Abolire le Province? Neanche per sogno. Nonostante le promesse dispensate in campagna elettorale in maniera trasversale, ieri l’Aula di Montecitorio ha deciso di mantenere in vita le amministrazioni provinciali, votando no alla proposta di legge presentata dall’Idv. A determinare l’esito della votazione l’astensione del Pd, che ha permesso alla Lega e al Pdl di mantenere lo status quo. Una votazione che ha innescato l’immediata polemica tra il leader dell’Idv, Antonio Di Pietro – che ha accusato il Pd di “tradimento” – e il segretario dei democratici, Pier Luigi Bersani, che ha precisato che si è trattato solo di un momentaneo rinvio.

Le Province mantenute dagli astenuti – A votare sì alla soppressione delle Province – da tempo salutate come istituzioni mangia-soldi pubblici – ieri sono stati solo l’Idv e il Terzo Polo. Il resto dell’emiciclo ha, invece, dovuto fare i conti con astensioni e prese di posizioni individuali che hanno portato anche alcuni pidiellini doc (come Maurizio Lupi e Maurizio Paniz) a non allinearsi alla scelta espressa dal loro partito e dalla Lega. Ma la vera sorpresa ieri in Aula l’ha riservata il Pd, che dopo ore di confronto interno, ha alla fine deciso di optare per l’astensione. Risultato? 225 i voti contrari (all’abolizione delle Province), 83 quelli a favore, 240 gli astenuti.

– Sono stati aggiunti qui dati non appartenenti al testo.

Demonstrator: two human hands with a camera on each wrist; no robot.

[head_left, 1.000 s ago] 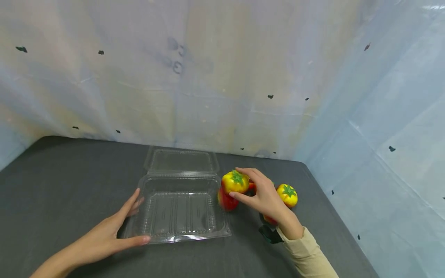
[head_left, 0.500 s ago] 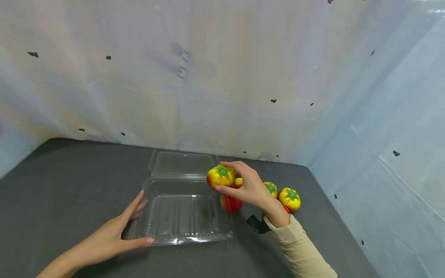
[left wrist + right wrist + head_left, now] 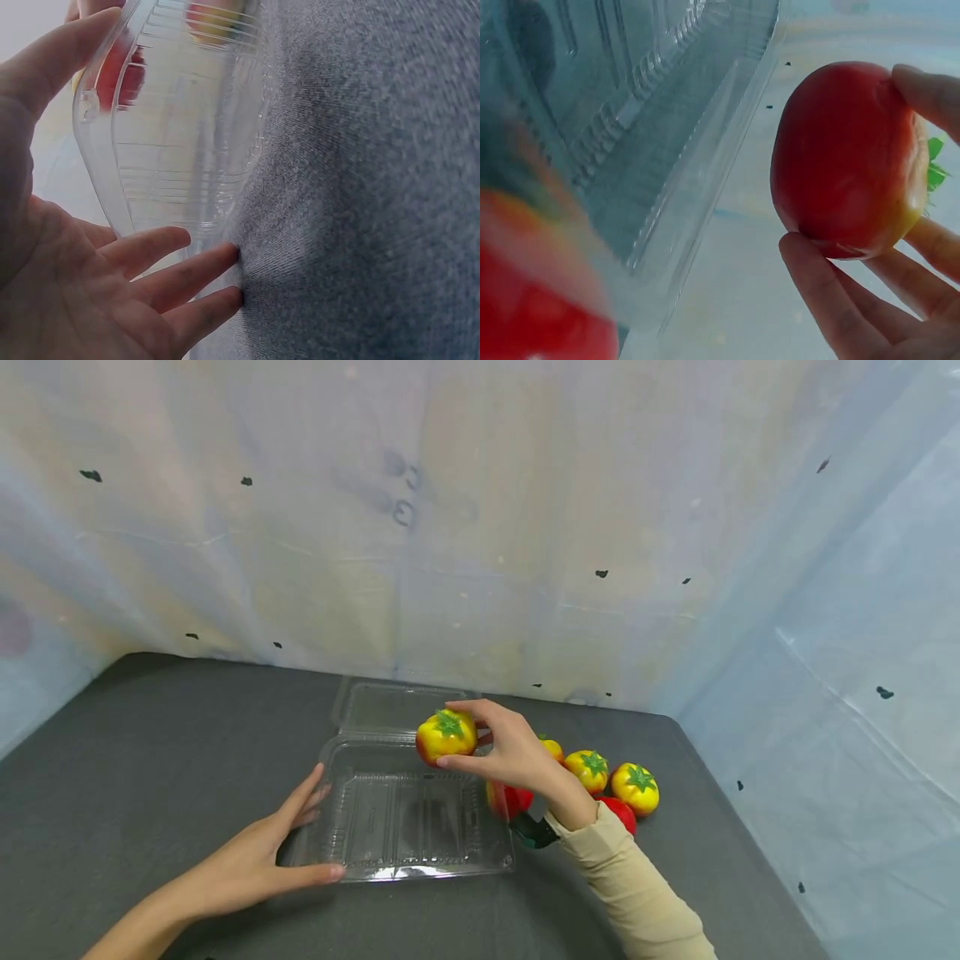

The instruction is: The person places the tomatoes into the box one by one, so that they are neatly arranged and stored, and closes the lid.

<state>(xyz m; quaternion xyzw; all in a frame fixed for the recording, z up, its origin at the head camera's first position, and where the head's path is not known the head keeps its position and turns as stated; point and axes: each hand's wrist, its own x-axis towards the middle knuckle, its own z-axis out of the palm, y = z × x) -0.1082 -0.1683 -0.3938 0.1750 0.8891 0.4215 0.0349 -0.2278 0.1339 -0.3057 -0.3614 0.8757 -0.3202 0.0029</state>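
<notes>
Over clear container (image 3: 408, 872), right hand (image 3: 510, 750) pinches fruit (image 3: 442, 743); left hand (image 3: 255, 860) spread alongside; sleeve (image 3: 633, 893) partly hides other fruits (image 3: 587, 772).

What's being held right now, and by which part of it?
The right hand pinches a red-and-yellow fruit by opposite sides, leafy top uncovered. The left hand touches the clear container without gripping it.

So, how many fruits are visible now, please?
6 visible: one fruit in the right hand, one red fruit beside the clamshell container, three yellow fruits and another red fruit farther right. The arm may hide more.
</notes>
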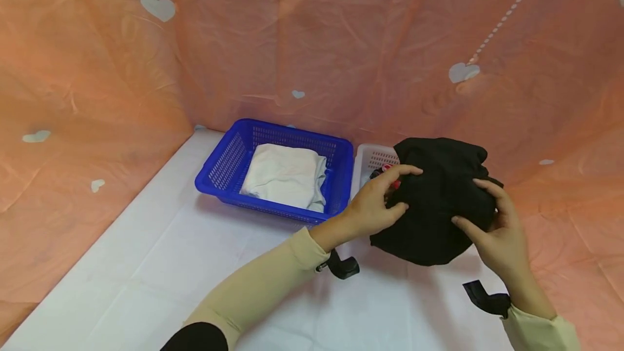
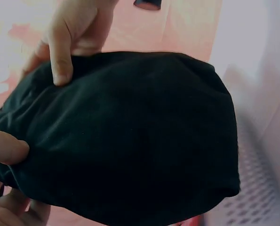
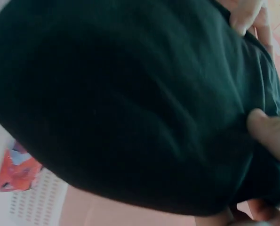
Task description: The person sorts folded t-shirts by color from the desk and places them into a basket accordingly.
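Observation:
A black cloth (image 1: 434, 215), folded or bunched, is held up over the right side of the table. My left hand (image 1: 372, 207) grips its left part, thumb and fingers spread apart on it. At the right edge my right hand (image 1: 504, 237) holds it with the thumb on the near face. Both wrist views show thumbs on top of the black cloth (image 2: 144, 136) and fingers partly hidden beneath. Behind the cloth stands a white basket (image 1: 363, 158), mostly covered from view, with a red packet (image 3: 20, 169) visible in it.
Left of the white basket is a blue basket (image 1: 226, 161) with perforated walls. A folded white cloth (image 1: 283, 177) lies in it, with a light grey-blue cloth (image 1: 320, 183) at its right edge. An orange curtain (image 1: 331, 47) with hearts hangs behind the white table (image 1: 161, 242).

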### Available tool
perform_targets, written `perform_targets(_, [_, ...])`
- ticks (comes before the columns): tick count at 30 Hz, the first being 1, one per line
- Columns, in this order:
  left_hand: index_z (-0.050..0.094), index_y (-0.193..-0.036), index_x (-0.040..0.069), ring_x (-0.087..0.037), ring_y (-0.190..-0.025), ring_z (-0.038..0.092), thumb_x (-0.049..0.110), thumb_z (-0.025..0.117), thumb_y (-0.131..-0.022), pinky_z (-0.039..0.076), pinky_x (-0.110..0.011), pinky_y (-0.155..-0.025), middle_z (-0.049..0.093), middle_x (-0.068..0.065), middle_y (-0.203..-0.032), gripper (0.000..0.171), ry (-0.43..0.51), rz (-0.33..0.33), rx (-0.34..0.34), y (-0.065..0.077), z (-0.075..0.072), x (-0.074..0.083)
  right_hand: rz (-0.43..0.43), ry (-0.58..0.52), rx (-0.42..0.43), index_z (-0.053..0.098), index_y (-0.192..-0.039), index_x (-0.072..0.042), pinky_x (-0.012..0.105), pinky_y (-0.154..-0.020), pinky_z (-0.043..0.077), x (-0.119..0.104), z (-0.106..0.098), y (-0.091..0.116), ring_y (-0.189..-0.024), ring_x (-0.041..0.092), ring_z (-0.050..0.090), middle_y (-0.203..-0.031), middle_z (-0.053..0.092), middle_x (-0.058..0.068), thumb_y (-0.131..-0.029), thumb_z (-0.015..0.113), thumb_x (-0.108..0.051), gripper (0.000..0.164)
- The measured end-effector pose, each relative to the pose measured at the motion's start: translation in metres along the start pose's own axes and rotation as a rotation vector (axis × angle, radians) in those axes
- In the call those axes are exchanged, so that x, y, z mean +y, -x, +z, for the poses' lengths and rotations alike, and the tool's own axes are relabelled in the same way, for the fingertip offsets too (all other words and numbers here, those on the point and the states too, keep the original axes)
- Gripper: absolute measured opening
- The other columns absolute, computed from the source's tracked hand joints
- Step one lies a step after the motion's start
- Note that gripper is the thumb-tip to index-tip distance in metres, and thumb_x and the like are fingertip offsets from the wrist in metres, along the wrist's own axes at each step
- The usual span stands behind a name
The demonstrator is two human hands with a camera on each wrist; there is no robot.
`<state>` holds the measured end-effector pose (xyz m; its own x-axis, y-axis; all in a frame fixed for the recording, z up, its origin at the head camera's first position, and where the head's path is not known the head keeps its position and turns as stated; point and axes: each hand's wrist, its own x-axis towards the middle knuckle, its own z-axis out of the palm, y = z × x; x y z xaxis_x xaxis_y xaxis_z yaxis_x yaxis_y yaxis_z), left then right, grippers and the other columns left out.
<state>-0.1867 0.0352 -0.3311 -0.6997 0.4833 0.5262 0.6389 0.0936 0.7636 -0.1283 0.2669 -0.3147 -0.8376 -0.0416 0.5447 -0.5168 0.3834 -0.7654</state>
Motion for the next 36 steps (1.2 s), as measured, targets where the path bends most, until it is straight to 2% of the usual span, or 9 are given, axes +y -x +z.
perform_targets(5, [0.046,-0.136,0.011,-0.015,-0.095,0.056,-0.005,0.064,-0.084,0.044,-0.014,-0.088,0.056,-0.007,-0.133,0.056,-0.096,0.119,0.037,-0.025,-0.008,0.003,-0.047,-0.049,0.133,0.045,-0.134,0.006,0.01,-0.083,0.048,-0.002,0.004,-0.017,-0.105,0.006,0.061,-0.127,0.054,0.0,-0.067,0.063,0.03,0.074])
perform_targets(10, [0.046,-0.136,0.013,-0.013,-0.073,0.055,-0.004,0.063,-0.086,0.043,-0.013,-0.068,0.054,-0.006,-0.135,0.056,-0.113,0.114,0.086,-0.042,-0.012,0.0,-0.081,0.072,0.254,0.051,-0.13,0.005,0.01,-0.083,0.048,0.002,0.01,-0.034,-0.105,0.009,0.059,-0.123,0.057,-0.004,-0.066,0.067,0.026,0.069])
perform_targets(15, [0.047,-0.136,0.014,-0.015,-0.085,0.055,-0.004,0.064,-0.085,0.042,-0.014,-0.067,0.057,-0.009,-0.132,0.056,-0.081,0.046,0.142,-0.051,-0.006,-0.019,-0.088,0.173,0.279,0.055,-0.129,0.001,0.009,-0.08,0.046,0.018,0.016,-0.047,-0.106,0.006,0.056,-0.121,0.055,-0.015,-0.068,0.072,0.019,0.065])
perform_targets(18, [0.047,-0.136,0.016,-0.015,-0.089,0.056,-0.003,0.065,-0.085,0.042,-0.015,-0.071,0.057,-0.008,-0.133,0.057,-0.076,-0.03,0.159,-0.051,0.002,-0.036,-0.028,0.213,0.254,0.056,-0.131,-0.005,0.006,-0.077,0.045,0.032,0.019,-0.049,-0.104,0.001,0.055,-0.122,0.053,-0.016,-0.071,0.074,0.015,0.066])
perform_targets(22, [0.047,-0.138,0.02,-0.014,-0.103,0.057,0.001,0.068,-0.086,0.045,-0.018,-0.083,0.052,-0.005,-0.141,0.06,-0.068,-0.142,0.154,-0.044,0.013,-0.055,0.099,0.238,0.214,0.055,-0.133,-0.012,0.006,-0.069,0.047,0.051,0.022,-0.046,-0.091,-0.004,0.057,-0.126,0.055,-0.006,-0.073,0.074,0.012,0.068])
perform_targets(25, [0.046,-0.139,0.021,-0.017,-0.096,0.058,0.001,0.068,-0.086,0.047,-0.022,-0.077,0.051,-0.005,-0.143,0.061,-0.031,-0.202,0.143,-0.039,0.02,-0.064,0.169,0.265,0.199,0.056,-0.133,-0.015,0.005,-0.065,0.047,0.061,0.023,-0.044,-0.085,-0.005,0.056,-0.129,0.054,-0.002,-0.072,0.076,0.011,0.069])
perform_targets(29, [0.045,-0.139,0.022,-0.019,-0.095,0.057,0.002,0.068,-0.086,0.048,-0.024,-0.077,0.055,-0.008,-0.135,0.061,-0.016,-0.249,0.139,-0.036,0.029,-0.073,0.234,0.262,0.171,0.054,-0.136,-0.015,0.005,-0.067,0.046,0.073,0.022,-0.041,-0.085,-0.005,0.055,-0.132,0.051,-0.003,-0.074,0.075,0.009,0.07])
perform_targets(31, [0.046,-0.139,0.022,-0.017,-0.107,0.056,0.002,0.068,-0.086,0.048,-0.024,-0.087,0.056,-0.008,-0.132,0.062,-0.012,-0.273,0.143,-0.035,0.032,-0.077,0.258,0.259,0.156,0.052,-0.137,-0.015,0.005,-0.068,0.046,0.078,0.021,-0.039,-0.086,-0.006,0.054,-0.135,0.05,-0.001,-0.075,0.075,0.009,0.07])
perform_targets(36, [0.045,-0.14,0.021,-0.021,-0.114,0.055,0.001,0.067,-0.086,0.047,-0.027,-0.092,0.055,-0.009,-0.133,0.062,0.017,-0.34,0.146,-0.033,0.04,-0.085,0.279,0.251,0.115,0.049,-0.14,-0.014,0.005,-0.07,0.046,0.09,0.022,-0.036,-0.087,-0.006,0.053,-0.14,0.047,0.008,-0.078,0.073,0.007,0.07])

Di Pietro grida al tradimento – Tanto quanto basta a far sbottare Antonio Di Pietro, autore della proposta di legge votata ieri alla Camera. “Oggi si è verificato il tradimento generalizzato degli impegni e dei programmi elettorali da sinistra a destra – ha tuonato – Tutti hanno fatto a gara nel far sognare in campagna elettorale gli italiani sul fatto che si sarebbe tagliata la casta eliminando le Province e poi oggi non hanno mantenuto gli impegni. In Aula si è verificata una maggioranza trasversale: la maggioranza della casta“.

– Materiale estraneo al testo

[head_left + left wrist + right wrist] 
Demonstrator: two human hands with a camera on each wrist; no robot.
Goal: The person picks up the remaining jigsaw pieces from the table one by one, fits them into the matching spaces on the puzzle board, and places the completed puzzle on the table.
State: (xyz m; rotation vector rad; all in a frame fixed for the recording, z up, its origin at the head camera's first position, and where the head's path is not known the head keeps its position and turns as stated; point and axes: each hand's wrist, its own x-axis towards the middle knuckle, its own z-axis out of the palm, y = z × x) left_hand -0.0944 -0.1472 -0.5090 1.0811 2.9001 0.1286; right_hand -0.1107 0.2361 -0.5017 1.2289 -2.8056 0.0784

Il rinvio del Pd – Parole durissime a cui hanno fatto seguito le dichiarazioni del segretario del Pd, Pier Luigi Bersani: “Noi abbiamo le nostre proposte, non ci facciano tirate demagogiche. La nostra proposta è di ridurre e accorpare le Province però – ha precisato – bisogna anche dire come si fa perché alcune cose nelle Province sono inutili e altre utili come ad esempio il fatto che si occupino dei permessi per l‘urbanistica. Proporremo una riforma per ridurle – ha continuato il democratico – ma prima bisogna ragionare sulle istituzioni e non andare avanti a colpi di semplificazione“. Come dire: la “rivoluzione” delle Province è solo rimandata.

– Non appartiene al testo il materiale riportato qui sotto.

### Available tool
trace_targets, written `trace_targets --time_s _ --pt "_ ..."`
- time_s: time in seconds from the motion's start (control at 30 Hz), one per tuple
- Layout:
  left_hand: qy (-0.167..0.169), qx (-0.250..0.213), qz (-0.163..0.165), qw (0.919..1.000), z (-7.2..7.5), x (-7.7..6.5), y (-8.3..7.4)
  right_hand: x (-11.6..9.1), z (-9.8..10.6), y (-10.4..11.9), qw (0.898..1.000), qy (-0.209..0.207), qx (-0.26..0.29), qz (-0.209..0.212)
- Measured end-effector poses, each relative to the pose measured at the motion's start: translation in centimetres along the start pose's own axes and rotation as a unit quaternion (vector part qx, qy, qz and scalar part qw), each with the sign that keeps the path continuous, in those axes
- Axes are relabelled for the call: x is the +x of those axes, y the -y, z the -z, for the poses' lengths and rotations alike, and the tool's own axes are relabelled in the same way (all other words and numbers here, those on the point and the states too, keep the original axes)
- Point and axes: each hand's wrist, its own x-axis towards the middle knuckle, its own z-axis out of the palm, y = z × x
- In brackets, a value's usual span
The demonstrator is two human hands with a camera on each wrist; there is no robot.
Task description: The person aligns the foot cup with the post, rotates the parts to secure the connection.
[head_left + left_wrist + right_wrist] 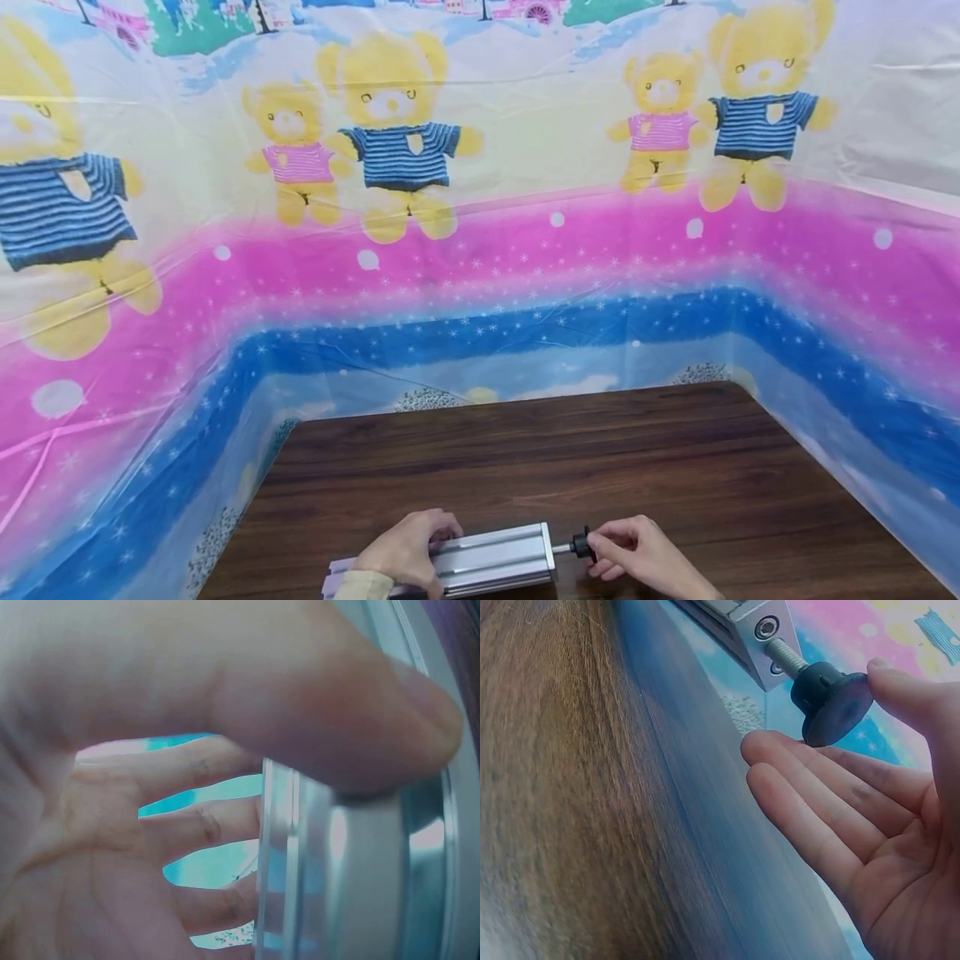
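A silver aluminium profile lies across the near part of the table, with grooves along its length. My left hand grips it from above; in the left wrist view the thumb presses one side and the fingers reach the far side. Out of the profile's right end plate sticks a threaded stud carrying a black levelling foot. Thumb and index finger of my right hand pinch the rim of that foot, while the other fingers extend below it. Part of the stud shows between plate and foot.
The dark wood table stretches behind both hands. A printed cloth with teddy bears and pink and blue bands hangs around its back and sides. A lilac ridged end shows left of my left hand.
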Motion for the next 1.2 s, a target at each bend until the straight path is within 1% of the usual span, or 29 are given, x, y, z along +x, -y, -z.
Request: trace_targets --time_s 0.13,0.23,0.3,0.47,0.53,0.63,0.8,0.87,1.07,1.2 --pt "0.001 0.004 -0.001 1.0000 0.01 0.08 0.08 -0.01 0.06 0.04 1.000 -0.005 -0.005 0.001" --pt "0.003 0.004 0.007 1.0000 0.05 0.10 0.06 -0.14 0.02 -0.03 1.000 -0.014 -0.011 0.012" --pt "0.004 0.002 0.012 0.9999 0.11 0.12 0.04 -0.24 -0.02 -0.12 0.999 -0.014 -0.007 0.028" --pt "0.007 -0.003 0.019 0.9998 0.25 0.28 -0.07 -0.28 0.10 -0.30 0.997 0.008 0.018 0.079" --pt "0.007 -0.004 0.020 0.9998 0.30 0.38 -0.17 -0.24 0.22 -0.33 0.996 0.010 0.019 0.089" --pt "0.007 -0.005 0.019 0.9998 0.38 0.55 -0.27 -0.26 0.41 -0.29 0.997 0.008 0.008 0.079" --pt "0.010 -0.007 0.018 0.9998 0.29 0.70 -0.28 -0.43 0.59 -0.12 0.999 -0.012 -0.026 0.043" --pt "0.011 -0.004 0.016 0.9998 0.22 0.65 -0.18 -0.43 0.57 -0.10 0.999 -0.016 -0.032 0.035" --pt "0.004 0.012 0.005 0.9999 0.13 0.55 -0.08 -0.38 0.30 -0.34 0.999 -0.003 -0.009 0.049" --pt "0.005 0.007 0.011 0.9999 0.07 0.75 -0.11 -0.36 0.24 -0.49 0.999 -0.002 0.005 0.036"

La delusione di Casini – “È stato patetico – ha replicato a stretto giro Antonio Di Pietro – che anche nella coalizione di centrosinistra si sia chiesto un rinvio dopo che da 51 anni si rinvia. La verità è che c’è un’enorme differenza tra le chiacchiere elettorali e i fatti”. Sulla stessa linea il numero uno dell’Udc, Pier Ferdinando Casini: “Mi dispiace molto – ha detto commentando l’esito della votazione di ieri a Montecitorio – perché il Pd ha perso l’occasione per fare una cosa saggia visto che se avessero votato a favore il governo sarebbe andato in minoranza e poi si sarebbe mandato un segnale perché – ha spiegato il centrista – dividere le competenze tra Regioni e Comuni non sarebbe un peccato di lesa maestà”.